══ Given records
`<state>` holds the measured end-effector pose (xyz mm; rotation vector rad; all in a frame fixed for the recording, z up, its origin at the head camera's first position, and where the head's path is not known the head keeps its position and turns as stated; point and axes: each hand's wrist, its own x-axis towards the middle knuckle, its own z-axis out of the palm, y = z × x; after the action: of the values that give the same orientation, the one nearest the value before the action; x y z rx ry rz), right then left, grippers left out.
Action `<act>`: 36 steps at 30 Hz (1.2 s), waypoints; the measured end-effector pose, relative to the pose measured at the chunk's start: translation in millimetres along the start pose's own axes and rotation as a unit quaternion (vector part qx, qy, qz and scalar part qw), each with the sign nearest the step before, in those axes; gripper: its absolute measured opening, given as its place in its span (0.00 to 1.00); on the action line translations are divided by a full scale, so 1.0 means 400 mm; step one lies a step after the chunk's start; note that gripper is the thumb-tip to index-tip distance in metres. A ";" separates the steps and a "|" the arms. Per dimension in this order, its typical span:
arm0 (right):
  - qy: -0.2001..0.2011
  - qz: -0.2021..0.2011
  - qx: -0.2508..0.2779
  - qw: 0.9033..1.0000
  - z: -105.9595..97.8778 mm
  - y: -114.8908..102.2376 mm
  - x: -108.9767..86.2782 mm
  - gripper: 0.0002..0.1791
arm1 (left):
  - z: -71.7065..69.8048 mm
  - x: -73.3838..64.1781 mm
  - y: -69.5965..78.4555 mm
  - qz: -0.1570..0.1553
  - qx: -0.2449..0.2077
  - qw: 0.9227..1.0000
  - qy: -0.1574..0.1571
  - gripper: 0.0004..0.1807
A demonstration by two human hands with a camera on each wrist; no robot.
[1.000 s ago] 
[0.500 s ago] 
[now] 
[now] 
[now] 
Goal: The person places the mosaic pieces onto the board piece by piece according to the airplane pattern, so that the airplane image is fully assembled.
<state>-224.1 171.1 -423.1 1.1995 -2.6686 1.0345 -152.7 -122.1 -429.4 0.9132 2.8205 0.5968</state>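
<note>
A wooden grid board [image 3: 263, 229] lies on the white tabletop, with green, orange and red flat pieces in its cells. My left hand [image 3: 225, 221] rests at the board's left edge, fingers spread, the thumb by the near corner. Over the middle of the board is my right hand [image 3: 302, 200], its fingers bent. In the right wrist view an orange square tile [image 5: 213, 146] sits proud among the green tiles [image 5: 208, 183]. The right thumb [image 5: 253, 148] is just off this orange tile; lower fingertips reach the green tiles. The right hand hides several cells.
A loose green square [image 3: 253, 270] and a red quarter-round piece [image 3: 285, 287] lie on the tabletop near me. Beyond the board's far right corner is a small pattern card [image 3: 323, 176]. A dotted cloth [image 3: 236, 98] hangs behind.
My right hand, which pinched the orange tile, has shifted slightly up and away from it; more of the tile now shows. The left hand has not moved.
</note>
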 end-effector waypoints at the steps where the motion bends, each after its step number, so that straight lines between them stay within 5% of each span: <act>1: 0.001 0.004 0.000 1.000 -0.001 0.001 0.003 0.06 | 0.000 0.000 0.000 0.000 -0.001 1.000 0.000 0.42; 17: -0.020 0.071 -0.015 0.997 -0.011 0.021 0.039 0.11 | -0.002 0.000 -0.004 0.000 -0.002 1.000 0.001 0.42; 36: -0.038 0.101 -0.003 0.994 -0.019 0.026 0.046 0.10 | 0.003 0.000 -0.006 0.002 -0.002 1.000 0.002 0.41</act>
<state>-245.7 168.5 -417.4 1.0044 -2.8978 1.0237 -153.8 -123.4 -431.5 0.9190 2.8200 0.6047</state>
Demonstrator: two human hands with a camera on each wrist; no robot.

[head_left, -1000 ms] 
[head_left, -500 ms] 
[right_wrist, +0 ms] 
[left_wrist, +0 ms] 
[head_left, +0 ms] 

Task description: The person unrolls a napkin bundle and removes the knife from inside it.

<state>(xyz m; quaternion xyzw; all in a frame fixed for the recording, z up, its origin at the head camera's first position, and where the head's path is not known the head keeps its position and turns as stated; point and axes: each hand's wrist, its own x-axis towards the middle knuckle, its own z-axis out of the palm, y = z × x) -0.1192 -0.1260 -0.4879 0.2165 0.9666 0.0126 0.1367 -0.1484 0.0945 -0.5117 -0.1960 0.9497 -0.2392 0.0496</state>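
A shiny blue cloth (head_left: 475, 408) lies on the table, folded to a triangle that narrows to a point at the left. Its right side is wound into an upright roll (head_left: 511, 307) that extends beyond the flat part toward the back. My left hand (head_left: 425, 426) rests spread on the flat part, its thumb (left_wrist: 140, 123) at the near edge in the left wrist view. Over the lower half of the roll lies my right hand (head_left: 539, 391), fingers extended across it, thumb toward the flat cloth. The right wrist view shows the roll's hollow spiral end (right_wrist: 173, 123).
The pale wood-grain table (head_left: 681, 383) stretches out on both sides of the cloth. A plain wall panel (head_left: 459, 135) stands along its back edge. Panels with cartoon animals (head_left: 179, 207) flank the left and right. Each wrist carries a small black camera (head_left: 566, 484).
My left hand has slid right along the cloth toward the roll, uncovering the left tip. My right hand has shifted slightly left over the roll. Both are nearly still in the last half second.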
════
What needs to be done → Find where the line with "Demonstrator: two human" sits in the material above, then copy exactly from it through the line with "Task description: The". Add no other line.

Finished task →
Demonstrator: two human hands with a camera on each wrist; no robot.

[head_left, -1000 ms] 
[head_left, -500 ms] 
[right_wrist, +0 ms] 
[left_wrist, +0 ms] 
[head_left, +0 ms] 

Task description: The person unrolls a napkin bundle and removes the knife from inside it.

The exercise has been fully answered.